Parquet File Schema
Dataset
A dataset defines a collection of configurations, including creators, relevant links, a DOI and aggregated data
The following table provides a description of the columns found in untarred dataset parquet downloads.
Location: <dataset-id>/ds.parquet
.
Key | Explanation | Column Type |
---|---|---|
id |
Unique identifier for the dataset. | string |
hash |
Hash over dataset values. | string |
name |
Name of the dataset. | string |
last_modified |
Date when this dataset was last modified in the database. | timestamp |
software |
Software used for property calculations. | Array of strings |
methods |
Level(s) of theory used for property calculations. | Array of strings |
nconfigurations |
Count of configurations in the dataset. | integer |
nproperty_objects |
Count of property objects in the dataset. | long |
nsites |
Sum of atomic site counts across all configurations. | long |
nelements |
Count of distinct elements in the dataset. | integer |
elements |
Elemental symbols of distinct atomic species present in the dataset. | Array of strings |
total_elements_ratios |
Ratio of each atomic species across the entire dataset.

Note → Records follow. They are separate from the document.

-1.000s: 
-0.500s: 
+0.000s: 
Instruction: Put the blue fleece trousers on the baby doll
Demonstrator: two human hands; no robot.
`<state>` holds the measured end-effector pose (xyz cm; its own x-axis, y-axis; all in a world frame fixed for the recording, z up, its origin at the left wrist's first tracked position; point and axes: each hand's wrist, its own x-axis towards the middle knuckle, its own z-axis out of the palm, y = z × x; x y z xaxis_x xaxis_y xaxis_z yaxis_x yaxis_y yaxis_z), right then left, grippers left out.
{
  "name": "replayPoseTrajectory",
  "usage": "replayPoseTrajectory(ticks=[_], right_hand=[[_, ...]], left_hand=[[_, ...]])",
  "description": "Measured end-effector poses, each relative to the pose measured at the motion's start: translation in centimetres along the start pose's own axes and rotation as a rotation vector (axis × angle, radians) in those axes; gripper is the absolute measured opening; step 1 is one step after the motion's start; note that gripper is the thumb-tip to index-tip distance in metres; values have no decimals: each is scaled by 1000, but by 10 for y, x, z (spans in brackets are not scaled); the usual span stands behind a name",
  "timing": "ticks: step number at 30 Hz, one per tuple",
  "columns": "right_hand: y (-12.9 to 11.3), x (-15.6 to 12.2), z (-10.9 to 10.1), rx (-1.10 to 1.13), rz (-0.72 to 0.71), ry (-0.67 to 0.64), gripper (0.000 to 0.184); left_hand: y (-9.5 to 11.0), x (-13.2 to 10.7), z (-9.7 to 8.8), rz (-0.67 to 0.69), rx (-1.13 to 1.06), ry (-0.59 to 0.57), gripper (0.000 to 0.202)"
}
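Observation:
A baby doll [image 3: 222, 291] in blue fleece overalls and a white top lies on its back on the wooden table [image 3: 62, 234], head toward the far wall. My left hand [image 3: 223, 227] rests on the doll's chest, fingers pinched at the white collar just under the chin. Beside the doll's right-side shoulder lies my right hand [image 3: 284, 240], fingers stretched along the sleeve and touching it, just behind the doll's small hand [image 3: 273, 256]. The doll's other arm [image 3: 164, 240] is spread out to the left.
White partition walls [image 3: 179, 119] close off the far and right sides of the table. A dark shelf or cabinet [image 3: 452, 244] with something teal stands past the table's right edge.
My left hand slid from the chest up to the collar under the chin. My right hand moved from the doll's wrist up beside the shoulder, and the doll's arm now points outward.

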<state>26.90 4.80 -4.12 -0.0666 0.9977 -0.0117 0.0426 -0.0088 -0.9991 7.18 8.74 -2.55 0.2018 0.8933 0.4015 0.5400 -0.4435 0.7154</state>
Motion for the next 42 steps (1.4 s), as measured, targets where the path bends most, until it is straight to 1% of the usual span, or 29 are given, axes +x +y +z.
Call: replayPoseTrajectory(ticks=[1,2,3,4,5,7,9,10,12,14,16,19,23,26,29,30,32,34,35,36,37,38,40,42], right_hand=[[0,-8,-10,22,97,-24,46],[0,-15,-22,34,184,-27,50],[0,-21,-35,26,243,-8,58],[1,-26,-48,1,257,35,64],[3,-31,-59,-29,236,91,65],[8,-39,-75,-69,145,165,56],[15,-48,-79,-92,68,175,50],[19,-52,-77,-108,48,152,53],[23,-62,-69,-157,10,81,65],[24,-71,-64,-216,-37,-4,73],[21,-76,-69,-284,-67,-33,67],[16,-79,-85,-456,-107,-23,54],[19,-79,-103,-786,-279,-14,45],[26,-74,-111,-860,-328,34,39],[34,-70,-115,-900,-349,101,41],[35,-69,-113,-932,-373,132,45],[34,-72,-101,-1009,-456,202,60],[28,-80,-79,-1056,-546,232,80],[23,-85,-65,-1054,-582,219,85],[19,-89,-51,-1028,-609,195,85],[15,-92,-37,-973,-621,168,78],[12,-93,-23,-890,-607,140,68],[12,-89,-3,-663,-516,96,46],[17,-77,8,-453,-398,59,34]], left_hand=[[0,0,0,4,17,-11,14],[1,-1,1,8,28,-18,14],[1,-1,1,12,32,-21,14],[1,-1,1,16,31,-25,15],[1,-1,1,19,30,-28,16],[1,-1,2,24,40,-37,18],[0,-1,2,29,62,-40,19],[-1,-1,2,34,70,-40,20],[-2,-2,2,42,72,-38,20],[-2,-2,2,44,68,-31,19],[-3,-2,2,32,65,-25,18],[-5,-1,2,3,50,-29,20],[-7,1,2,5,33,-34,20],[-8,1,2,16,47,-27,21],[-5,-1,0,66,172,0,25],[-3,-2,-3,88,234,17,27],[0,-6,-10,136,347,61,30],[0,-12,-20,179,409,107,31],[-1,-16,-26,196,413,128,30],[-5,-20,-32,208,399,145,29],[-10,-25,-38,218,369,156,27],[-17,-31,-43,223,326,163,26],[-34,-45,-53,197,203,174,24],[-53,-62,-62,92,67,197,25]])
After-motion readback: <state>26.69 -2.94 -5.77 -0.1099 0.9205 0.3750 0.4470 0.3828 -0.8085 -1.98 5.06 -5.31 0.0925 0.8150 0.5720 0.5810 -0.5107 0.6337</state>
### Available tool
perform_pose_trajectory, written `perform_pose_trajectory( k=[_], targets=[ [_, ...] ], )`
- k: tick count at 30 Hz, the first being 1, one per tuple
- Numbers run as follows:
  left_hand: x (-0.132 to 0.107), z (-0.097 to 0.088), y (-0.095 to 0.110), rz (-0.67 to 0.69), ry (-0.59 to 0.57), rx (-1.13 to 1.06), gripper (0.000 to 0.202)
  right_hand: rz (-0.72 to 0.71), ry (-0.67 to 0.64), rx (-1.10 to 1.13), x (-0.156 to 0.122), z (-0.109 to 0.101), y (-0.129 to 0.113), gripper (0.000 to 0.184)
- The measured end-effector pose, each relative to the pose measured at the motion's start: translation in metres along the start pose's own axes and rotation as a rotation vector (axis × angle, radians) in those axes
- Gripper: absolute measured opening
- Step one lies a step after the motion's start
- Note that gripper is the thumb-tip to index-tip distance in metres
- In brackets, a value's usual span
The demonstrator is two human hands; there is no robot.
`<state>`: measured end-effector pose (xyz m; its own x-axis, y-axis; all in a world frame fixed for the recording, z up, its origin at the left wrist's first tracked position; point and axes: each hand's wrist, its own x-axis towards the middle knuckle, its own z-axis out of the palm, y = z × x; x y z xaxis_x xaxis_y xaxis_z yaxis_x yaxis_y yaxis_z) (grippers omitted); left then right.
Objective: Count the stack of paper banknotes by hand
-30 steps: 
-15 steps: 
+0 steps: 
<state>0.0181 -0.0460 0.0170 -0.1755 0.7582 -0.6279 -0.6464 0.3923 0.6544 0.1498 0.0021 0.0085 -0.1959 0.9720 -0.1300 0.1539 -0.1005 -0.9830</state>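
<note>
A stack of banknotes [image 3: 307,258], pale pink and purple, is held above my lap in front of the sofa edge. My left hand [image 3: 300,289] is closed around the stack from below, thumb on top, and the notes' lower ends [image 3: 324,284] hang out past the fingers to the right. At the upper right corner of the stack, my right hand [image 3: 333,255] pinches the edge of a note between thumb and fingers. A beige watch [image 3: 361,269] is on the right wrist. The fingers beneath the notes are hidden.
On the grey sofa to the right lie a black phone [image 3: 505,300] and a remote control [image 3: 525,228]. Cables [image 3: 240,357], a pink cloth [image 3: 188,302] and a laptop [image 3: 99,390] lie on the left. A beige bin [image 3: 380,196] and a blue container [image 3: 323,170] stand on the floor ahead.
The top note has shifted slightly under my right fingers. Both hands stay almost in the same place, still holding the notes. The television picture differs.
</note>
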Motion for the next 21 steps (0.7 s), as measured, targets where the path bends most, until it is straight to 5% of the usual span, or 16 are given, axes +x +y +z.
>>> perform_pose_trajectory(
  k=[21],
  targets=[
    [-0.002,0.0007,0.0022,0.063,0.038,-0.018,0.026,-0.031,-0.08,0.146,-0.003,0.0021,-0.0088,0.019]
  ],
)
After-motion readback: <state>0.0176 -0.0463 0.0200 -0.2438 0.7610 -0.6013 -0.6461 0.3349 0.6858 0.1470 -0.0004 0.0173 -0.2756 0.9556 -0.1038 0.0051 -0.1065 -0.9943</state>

Order matches elements . |
Array of doubles |
nperiodic_dimensions |
The set of integers indicating the number of periodic dimensions for all structures in the dataset, equivalent to the number of non-zero entries in dimension_types. | integer . |
dimension_types |
The set of arrays corresponding to dimension_types for all configurations contained in a dataset. |
Nested arrays of integers |
energy_count |
Count of configurations with energy calculations. | long |
energy_mean (eV) |
Mean energy value across configurations. | double |
energy_variance (eV) |
Variance of energy values across configurations. | double |
atomization_energy_count |
Count of configurations with atomization energy calculations. | long |
adsorption_energy_count |
Count of configurations with adsorption energy calculations. | long |
energy_above_hull_count |
Count of configurations with energy above hull calculations. | long |
formation_energy_count |
Count of configurations with formation energy calculations. | long |
atomic_forces_count |
Count of configurations with atomic forces calculations. | long |
electronic_band_gap_count |
Count of configurations with electronic band gap calculations. | long |
cauchy_stress_count |
Count of configurations with Cauchy stress calculations. | long |
authors |
List of authors who contributed to the dataset. | Array of strings |
description |
Description of the dataset. | string |
extended_id |
Extended identifier for the dataset. | string |
license |
License under which the dataset is distributed. | string |
links |
Links related to the dataset, including original publications and data repositories. | string |
publication_year |
Year the dataset was published to ColabFit. | string |
doi |
Digital Object Identifier for the dataset. | string |
equilibrium |
Whether the dataset contains only equilibrium structures. | boolean |
colabfit_publication_date |
Date when the dataset was published to ColabFit. | timestamp |
date_requested |
Date when the dataset was requested. If not requested, defaults to colabfit_publication_date | timestamp |